Merge the records for overlapping dates - sql

I have data as below and want to merge the records for overlapping dates. MIN and MAX of start and end dates for overlapping records should be the Start and end date of merged record.
Before merge:
Item Code Start_date End_date
============== =========== ===========
111 15-May-2004 20-Jun-2004
111 22-May-2004 07-Jun-2004
111 20-Jun-2004 13-Aug-2004
111 27-May-2004 30-Aug-2004
111 02-Sep-2004 23-Dec-2004
222 21-May-2004 19-Aug-2004
Required output:
Item Code Start_date End_date
============== =========== ===========
111 15-May-2004 30-Aug-2004
111 02-Sep-2004 23-Dec-2004
222 21-May-2004 19-Aug-2004
you can create sample data using
create table item(item_code number, start_date date, end_date date);
insert into item values (111,to_date('15-May-2004','DD-Mon-YYYY'),to_date('20-Jun-2004','DD-Mon-YYYY'));
insert into item values (111,to_date('22-May-2004','DD-Mon-YYYY'),to_date('07-Jun-2004','DD-Mon-YYYY'));
insert into item values (111,to_date('20-Jun-2004','DD-Mon-YYYY'),to_date('13-Aug-2004','DD-Mon-YYYY'));
insert into item values (111,to_date('27-May-2004','DD-Mon-YYYY'),to_date('30-Aug-2004','DD-Mon-YYYY'));
insert into item values (111,to_date('02-Sep-2004','DD-Mon-YYYY'),to_date('23-Dec-2004','DD-Mon-YYYY'));
insert into item values (222,to_date('21-May-2004','DD-Mon-YYYY'),to_date('19-Aug-2004','DD-Mon-YYYY'));
commit;

The code for this type of problem is rather tricky. Here is one approach that works pretty well:
with item (item_code, start_date, end_date) as (
select 111,to_date('15-05-2004','DD-MM-YYYY'),to_date('20-06-2004','DD-MM-YYYY') from dual union all
select 111,to_date('22-05-2004','DD-MM-YYYY'),to_date('07-06-2004','DD-MM-YYYY') from dual union all
select 111,to_date('20-06-2004','DD-MM-YYYY'),to_date('13-08-2004','DD-MM-YYYY') from dual union all
select 111,to_date('27-05-2004','DD-MM-YYYY'),to_date('30-08-2004','DD-MM-YYYY') from dual union all
select 111,to_date('02-09-2004','DD-MM-YYYY'),to_date('23-12-2004','DD-MM-YYYY') from dual union all
select 222,to_date('21-05-2004','DD-MM-YYYY'),to_date('19-08-2004','DD-MM-YYYY') from dual
),
id as (
select item_code, start_date as dte, count(*) as inc
from item
group by item_code, start_date
union all
select item_code, end_date, - count(*) as inc
from item
group by item_code, end_date
),
id2 as (
select id.*, sum(inc) over (partition by item_code order by dte) as running_inc
from id
),
id3 as (
select id2.*, sum(case when running_inc = 0 then 1 else 0 end) over (partition by item_code order by dte desc) as grp
from id2
)
select item_code, min(dte) as start_date, max(dte) as end_date
from id3
group by item_code, grp;
And a rextester to validate it.
What is this doing? Good question. The idea in these problems is to define the adjacent groups. This method does so by counting the number of "starts" and "ends" up to a given date. When the value is 0, a group ends.
The specific steps are as follows:
(1) Break out all the dates onto separate rows along with an indicator of whether the date is a start date or end date. This indicator is key to defining the ranges -- +1 to "enter" and "-1" to exit.
(2) Calculate the running total of the indicators. The 0s in this total are the ends of overlapping ranges.
(3) Do a reverse cumulative sum of the 0s to identify the groups.
(4) Aggregate to get the final results.
You can look at each of the CTEs to see what is happening in the data.

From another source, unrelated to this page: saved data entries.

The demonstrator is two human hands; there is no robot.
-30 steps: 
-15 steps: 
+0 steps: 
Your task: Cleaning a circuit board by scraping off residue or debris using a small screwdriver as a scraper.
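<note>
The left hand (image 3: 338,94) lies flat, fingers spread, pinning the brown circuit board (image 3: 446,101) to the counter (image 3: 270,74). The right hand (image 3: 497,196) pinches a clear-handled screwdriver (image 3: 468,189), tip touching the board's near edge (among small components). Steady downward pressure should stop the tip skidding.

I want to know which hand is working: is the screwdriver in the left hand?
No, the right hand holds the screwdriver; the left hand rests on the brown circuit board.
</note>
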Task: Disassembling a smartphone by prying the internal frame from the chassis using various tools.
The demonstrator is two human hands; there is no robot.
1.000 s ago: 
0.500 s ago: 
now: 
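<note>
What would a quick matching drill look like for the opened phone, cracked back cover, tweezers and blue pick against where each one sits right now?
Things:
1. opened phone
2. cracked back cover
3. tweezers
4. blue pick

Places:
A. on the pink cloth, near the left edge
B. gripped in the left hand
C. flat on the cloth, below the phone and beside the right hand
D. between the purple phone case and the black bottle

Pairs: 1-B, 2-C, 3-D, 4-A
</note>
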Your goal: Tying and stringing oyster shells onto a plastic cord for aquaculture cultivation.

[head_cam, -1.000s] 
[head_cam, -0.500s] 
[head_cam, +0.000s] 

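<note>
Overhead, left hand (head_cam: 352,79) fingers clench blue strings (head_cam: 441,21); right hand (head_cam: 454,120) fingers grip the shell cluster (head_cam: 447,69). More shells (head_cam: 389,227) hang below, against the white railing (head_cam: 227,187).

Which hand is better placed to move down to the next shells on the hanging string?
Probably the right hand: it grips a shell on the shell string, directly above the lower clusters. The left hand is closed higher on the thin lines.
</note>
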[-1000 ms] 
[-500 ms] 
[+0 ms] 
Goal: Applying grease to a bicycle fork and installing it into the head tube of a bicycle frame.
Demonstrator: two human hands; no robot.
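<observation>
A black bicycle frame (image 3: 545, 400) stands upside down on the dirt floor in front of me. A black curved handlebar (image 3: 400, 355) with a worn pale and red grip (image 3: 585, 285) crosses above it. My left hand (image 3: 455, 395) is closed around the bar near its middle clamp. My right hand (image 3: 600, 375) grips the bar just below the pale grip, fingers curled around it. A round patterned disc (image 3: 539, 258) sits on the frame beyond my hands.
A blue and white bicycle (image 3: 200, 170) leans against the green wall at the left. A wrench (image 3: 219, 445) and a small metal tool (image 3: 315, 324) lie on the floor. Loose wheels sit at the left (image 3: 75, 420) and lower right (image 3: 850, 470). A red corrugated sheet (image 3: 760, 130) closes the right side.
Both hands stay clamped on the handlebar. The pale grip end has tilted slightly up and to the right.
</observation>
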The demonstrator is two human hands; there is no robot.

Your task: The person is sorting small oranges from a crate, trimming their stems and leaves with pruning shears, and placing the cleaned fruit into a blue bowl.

It's a variation of a gaps&islands problem. First calculate the maximum previous end date for each row. Then filter the rows where the current row's start date is greater than that max date, this is the start of a new group and the group's end date is found in the next row.
WITH max_dates AS
(
SELECT
item_code
,start_date
,Max(end_date) -- get the maximum prevous end_date
Over (PARTITION BY item_code
ORDER BY start_date
ROWS BETWEEN Unbounded Preceding AND 1 Preceding) AS max_prev_date
,Max(end_date) -- get the maximum overall date (only needed for the last group)
Over (PARTITION BY item_code) AS max_date
FROM item
)
SELECT
item_code
,start_date
,Coalesce(Lead(max_prev_date) -- next row got the end date for the current row
Over (PARTITION BY item_code
ORDER BY start_date)
,max_date ) AS end_date -- no next row for the last row --> overall maximum end_date
FROM max_dates
WHERE max_prev_date < start_date -- maximum previous end date is less than current start date --> start of a new group
OR max_prev_date IS NULL -- first row

In SQL Server you can try this. It will give your desired output but as performance point of view the query might slow down, When there is a large number of data to be checked.
DECLARE #item Table(item_code int, start_date date, end_date date);
insert into #item values (111,'15-May-2004','20-Jun-2004');
insert into #item values (111,'22-May-2004','07-Jun-2004');
insert into #item values (111,'20-Jun-2004','13-Aug-2004');
insert into #item values (111,'27-May-2004','30-Aug-2004');
insert into #item values (111,'02-Sep-2004','23-Dec-2004');
insert into #item values (222,'21-May-2004','19-Aug-2004');
SELECT * FROM #item WHERE item_code IN (SELECT item_code FROM #item GROUP BY item_code) AND
(start_date IN (SELECT max(start_date) FROM #item GROUP BY item_code) or start_date In (SELECT min(start_date) FROM #item GROUP BY item_code))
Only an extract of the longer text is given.